Sep 26 2012

Addressing Cybersecurity at the Network

Agencies must find solutions that incorporate visibility, trust and resiliency into the network.

The public sector relies on large-scale networks to support critical infrastructure, military operations and government services. Personnel with mobile devices running on different operating systems are accessing corporate data from almost anywhere, increasing network vulnerability. To address these threats, multiple flexible layers of technology and processes designed to discover, destroy and manage these attacks must be implemented. In a mobile world, the public sector must find solutions that incorporate visibility, trust and resiliency into the network.

Over the past decade, network threat vectors have shifted from internal attacks to external attacks. IT staff are researching ways to defend against these assaults, including questioning the reliance on open-standards-based networking versus traditional proprietary systems. With the Internet and Internet protocol–based technologies, the most closely guarded systems are using open-standards capabilities.

Our increasingly global society is changing too fast for proprietary systems to remain a viable option. The complexity of a world with multiple networking protocols favors criminal forces by reducing the number of security providers, dividing local suppliers, and limiting threat response and innovation. Consider the damage that could be done by a hacker with a month or more to respond to a newly discovered vulnerability, instead of the day or two that he has now.

An Architectural Approach to Network Security

Government organizations face unique challenges from cyberattacks, such as coping with acquisition and deployment cycles of months or even years, which heightens the risk that implemented security solutions are outdated before they are switched on. Additionally, regulations and complicated legal requirements govern implementations of new technology. To streamline this, organizations are integrating an architectural three-layer “trust” model to the network to meet evolving security threats, protect assets, detect security breaches and apply appropriate remediation:

      1. Trusted processes: At the foundation of this model are processes that allow organizations to plan, design, develop, implement and operate systems in order to mitigate risk and strengthen security for the lifecycle of the intelligent network.
      2. Trusted systems: These are systems in which integrity and interactions of both hardware and software elements have been designed to globally accepted standards, with security emphasized through the following:
  • Product assurance: Design and product development elements ensure the integrity of hardware or software products (i.e., best software development practices, strong processes for managing third-party code security and so on).
  • Supply-chain integrity: The process by which hardware is manufactured and software is developed complies with appropriate security standards. Buying from trusted vendors with robust supply-chain standards and stringent Common Criteria certification requirements has been found to help close the vast majority of security loopholes.
  • Common Criteria certification: An international standard for evaluating and certifying product security.
  1. Trusted services: End-user services and capabilities enabled by IT systems, hosted within network elements, discrete devices or the cloud or by industry providers.

Streamline Processes

Based on this three-layer model, organizations are able to make key network-security improvements by streamlining internal processes:

Agencies should differentiate levels of data protection by ranking assets according to value.

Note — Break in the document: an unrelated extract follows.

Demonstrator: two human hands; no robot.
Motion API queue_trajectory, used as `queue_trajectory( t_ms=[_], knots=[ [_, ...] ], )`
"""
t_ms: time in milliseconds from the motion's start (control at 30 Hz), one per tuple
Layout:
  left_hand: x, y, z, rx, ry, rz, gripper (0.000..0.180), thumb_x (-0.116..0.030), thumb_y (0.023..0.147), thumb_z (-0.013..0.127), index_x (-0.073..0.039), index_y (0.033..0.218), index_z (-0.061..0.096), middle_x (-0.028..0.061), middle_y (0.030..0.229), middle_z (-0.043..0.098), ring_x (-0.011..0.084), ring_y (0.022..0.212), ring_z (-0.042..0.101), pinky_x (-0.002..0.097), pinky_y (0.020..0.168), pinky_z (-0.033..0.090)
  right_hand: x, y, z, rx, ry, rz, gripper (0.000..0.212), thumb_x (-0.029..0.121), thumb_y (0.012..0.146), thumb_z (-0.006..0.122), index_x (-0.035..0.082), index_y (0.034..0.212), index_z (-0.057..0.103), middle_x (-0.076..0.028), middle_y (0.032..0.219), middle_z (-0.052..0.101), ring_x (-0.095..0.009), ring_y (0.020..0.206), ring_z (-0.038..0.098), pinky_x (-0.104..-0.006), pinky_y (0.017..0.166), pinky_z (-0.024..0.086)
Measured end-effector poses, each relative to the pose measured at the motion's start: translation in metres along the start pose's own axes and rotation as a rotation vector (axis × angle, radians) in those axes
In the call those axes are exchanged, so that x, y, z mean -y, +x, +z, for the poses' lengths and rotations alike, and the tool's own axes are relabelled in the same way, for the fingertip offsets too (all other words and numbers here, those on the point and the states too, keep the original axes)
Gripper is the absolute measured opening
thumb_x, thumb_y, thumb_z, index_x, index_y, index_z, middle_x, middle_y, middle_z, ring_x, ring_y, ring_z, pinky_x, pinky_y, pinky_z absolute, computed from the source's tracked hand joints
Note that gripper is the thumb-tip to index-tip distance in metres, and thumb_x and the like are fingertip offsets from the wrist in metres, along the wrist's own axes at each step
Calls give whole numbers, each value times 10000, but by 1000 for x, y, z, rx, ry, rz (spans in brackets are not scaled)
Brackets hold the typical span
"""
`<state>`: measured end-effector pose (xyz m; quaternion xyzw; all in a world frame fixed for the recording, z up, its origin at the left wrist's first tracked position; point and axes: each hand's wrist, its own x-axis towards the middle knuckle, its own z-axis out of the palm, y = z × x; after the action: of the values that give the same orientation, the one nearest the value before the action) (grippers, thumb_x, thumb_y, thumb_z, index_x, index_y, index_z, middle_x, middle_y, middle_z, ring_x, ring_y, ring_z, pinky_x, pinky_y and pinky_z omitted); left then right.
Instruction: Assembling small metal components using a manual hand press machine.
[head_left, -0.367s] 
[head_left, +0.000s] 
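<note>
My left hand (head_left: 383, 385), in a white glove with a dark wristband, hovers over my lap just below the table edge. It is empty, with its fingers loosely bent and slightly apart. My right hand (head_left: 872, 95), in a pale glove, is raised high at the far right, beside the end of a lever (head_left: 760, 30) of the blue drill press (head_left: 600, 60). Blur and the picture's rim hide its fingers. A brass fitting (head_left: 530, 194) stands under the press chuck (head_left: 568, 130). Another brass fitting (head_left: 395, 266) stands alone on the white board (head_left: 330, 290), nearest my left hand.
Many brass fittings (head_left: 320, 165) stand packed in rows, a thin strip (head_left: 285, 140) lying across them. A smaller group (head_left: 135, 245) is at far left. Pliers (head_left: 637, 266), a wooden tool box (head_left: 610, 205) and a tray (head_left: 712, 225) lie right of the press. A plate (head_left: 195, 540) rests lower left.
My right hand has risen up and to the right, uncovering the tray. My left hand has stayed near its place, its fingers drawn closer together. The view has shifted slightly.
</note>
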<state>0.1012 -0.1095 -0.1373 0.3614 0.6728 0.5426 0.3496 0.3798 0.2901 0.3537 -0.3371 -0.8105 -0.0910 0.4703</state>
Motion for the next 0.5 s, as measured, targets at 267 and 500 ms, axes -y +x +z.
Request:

    • IT shops should take stock of physical assets that connect with or touch the network. Also, establishing a baseline of activity and performing diligent monitoring allows IT teams to identify and correct weaknesses created by untrusted devices and to block users as needed.
    • Configuration management and software version control for network devices are two other areas where most organizations can make significant security improvements.
    • The agency must monitor vendor vulnerability disclosures and act to reduce potential exposure.
    • Having a high level of system resiliency helps ensure that a cybersecurity incident is appropriately managed. The network must quickly respond to breaches by isolating the affected area.
    • Network administrators should take advantage of dynamic routing protocols, redundant paths and analysis of data collected by embedded sensor processes and security intelligence operations to contain damage by existing and emerging cyberthreats.
    • IT managers must educate staff using the network.
    • Agencies should accommodate today’s evolving workforce. Don’t ban social networking; instead, enforce a responsible policy for traffic coming to and from these sites.

    IT decision makers must recognize that a fully secure network takes time, planning, development and implementation of a setting that includes the people creating processes. Leading security providers are committed to bridging the gap between industry and government while supporting public-sector requirements to enable strategy, education and new technologies.